>>>

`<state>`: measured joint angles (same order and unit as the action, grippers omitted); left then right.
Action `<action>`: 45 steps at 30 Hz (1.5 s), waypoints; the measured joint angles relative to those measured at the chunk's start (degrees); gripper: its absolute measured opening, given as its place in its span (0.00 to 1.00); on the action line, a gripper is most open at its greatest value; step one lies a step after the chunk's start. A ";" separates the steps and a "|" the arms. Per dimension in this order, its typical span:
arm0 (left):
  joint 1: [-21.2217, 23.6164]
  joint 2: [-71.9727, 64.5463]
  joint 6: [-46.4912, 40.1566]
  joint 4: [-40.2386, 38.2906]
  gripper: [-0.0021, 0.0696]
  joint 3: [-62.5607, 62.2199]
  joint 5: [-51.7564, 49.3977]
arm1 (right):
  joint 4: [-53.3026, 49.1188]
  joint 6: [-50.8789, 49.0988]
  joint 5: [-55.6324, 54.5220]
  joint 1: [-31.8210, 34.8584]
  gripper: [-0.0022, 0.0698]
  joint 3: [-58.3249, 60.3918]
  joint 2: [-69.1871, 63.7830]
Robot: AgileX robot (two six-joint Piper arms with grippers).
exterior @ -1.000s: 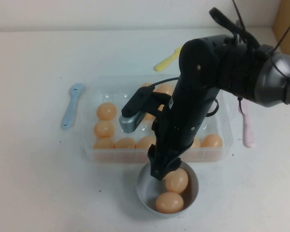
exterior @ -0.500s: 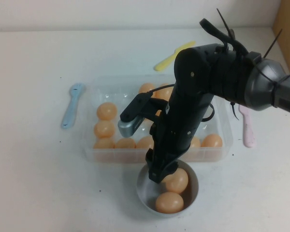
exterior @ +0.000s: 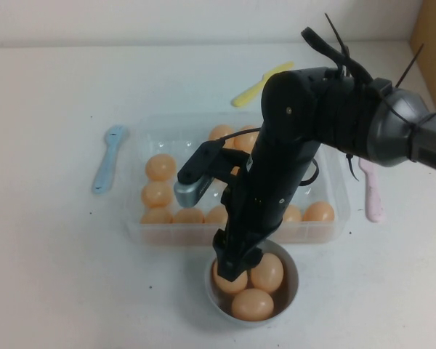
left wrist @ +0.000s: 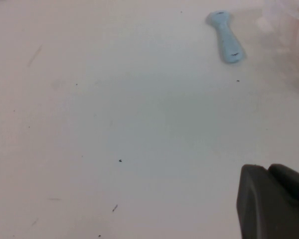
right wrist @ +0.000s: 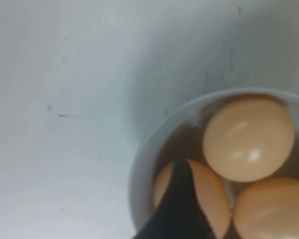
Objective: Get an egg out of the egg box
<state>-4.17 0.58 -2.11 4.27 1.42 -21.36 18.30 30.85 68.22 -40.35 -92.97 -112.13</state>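
The clear plastic egg box (exterior: 176, 140) sits mid-table with several peach-orange eggs in it, such as one at the left (exterior: 160, 166). My right gripper (exterior: 231, 263) reaches down into the grey-blue bowl (exterior: 295, 282) in front of the box. The egg (exterior: 225, 282) lies right under the gripper's tip on the bowl's left side, beside two other eggs (exterior: 267, 271). In the right wrist view a dark part of the gripper (right wrist: 182, 206) lies across this egg (right wrist: 214, 199) inside the bowl (right wrist: 139, 169). My left gripper (left wrist: 266, 172) is shut and empty over bare table.
A blue spoon (exterior: 107, 158) lies left of the box and also shows in the left wrist view (left wrist: 225, 36). A yellow spoon (exterior: 260, 83) lies behind the box and a pink one (exterior: 370, 193) to its right. The right arm covers the box's middle.
My right gripper has gone lower into the bowl and slightly left. A third egg now shows under its tip where only two eggs showed before.
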 joint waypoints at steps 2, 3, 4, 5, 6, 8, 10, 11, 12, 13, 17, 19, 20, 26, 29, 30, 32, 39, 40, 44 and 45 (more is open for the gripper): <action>0.00 0.00 0.00 0.00 0.02 0.00 0.00 | -1.63 -0.94 0.00 0.00 0.72 0.00 0.00; 0.00 0.00 0.00 0.00 0.02 0.00 0.00 | -2.34 -1.92 0.00 0.00 0.69 0.00 0.00; 0.00 0.00 0.00 0.00 0.02 0.00 0.00 | -3.04 -2.64 0.10 0.00 0.64 0.00 0.00; 0.00 0.00 0.00 0.00 0.02 0.00 0.00 | -3.88 -3.53 0.25 0.00 0.56 0.00 0.20; 0.00 0.00 0.00 0.00 0.02 0.00 0.00 | -4.72 -4.13 0.48 0.00 0.46 0.00 0.63; 0.00 0.00 0.00 0.00 0.02 0.00 0.00 | -6.17 -4.98 0.97 0.00 0.22 0.00 1.96; 0.00 0.00 0.00 0.00 0.02 0.00 0.00 | -7.31 -6.24 1.25 0.00 0.12 0.00 3.53; 0.00 0.00 0.00 0.00 0.02 0.00 0.00 | -8.05 -7.17 1.33 0.00 0.08 0.10 4.73; 0.00 0.00 0.00 0.00 0.02 0.00 0.00 | -8.70 -8.04 1.33 0.00 0.06 0.26 6.16; 0.00 0.00 0.00 0.00 0.02 0.00 0.00 | -9.60 -9.28 0.72 0.00 0.04 0.79 7.84; 0.00 0.00 0.00 0.00 0.02 0.00 0.00 | -12.44 -14.19 -6.10 0.00 0.02 5.77 16.47; 0.00 0.00 0.00 0.00 0.02 0.00 0.00 | -13.20 -16.60 -10.49 0.00 0.01 9.47 21.49; 0.00 0.00 0.00 0.00 0.02 0.00 0.00 | -13.32 -17.50 -13.01 0.00 0.01 11.80 24.32; 0.00 0.00 0.00 0.00 0.02 0.00 0.00 | -13.45 -21.78 -26.56 0.00 0.01 26.62 39.80; 0.00 0.00 0.00 0.00 0.02 0.00 0.00 | -13.45 -23.39 -33.76 0.00 0.01 33.85 46.98; 0.00 0.00 0.00 0.00 0.02 0.00 0.00 | -13.45 -24.01 -35.74 0.00 0.01 35.79 48.99; 0.00 0.00 0.00 0.00 0.02 0.00 0.00 | -13.45 -25.35 -40.29 0.00 0.01 40.27 53.80; 0.00 0.00 0.00 0.00 0.02 0.00 0.00 | -13.45 -26.39 -45.17 0.00 0.01 50.59 65.06; 0.00 0.00 0.00 0.00 0.02 0.00 0.00 | -13.45 -26.51 -45.17 0.00 0.01 51.34 66.23; 0.00 0.00 0.00 0.00 0.02 0.00 0.00 | -13.86 -26.51 -44.78 0.00 0.01 53.50 70.32; 0.00 0.00 0.00 0.00 0.02 0.00 0.00 | -14.57 -26.88 -44.18 0.00 0.01 53.79 71.42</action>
<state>-4.17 0.58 -2.11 4.27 1.42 -21.36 3.73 3.96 24.04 -40.35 -39.18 -40.71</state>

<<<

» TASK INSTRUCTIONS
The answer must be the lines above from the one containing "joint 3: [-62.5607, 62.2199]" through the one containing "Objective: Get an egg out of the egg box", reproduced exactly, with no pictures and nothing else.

» THE ANSWER
  joint 3: [-62.5607, 62.2199]
  joint 5: [-51.7564, 49.3977]
arm1 (right):
  joint 4: [-53.3026, 49.1188]
  joint 6: [-50.8789, 49.0988]
  joint 5: [-55.6324, 54.5220]
  joint 1: [-31.8210, 34.8584]
  gripper: [-0.0022, 0.0698]
  joint 3: [-58.3249, 60.3918]
  joint 2: [-69.1871, 63.7830]
Robot: AgileX robot (two six-joint Piper arms with grippers).
exterior @ -1.000s: 
exterior @ -0.500s: 
exterior @ +0.000s: 
left wrist @ +0.000s: 
right wrist @ +0.000s: 
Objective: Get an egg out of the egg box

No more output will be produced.